Of course. Except the plot was messed up because it should be Bennett and Reese forced to share the last room, right?
“This storm has pushed us to our limit,” she added.
And you, Reese, have pushed me to mine.
“One room will be fine.” Gia pulled out her credit card, let that renegade hand settle possessively on Bennett’s forearm, and smiled blandly at Reese because goddammit, if Bennett was going to refuse to sleep with anyone tonight, it was going to be Gia.
Chapter Nine
As they walked down the hallway toward the last room in the hotel, Bennett told himself it didn’t matter. They’d slept in the same room two nights ago, at his place, and they’d fooled around pretty extensively last night. Gia had gone from being a stranger to someone who knew all his shit. Like all of it—his checkered past, his modern-day hang-ups, his fucked-up family. So sharing a room with her was not a big deal.
“Don’t worry,” Gia said, apparently reading his mind. “Your virtue is safe with me. I just didn’t think we should give up a
sure thing, what with the hail out there.” She unlocked the door. “And look—two beds, so you’re safe.”
He chuckled. Right. This would be no problem.
She sighed, reached her hands up over her head, and stretched, sticking her chest out and arching her back.
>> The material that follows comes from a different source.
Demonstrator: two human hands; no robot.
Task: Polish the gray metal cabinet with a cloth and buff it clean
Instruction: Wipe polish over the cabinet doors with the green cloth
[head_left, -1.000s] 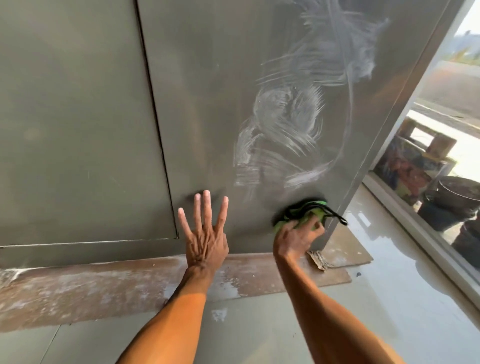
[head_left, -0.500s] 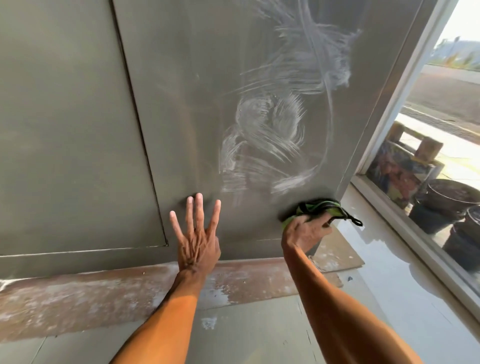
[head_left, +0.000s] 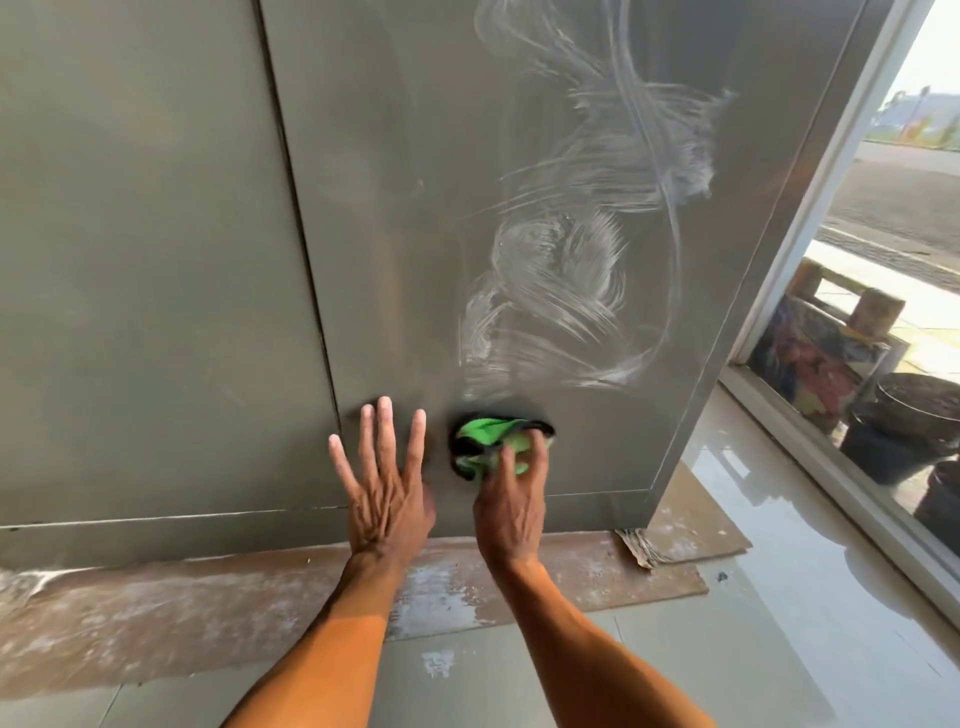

She either wasn’t wearing a bra or it was a thin one, and the air conditioner, which was on full blast, was making her nipples hard.
“I’m going to take a shower, okay?” she said over her shoulder as she turned toward the bathroom.
No problem.
She furrowed her brow and turned back to him, clearly waiting for his agreement—she was being polite, making sure he didn’t need the bathroom before she went in. But of course she could not see inside his head, where he was chanting No problem over and over again. Nope, from her perspective, he was just standing there mutely staring at her.
“No problem.” It came out a little too loudly as he attempted to get his mouth to add sound to his previously silent mantra. “I’m going to go back out and get our bags.”
“Why don’t you call down and ask Reese if she can send someone up with the bags?”
“Who?” He had missed something, because he had no idea who she was talking about.
“Your admirer at the front desk.”
Right. “Yeah, well, I think this is more of a ‘get your own bags’ kind of place than you’re probably used to. I’ll get our stuff, you shower, and then we can go across to the restaurant when you’re ready.” Which was an Applebee’s. How the mighty do fall.
“Nope. I’m done with this day. I know it’s ridiculously early, but after this shower, I’m not getting dressed until tomorrow.”
Of course she didn’t actually mean she was coming out naked. She meant that after the shower, she was getting into her pajamas.
No problem.
He sighed, nodded, and headed back outside. Came back and dropped her bag just outside the bathroom door before leaving again.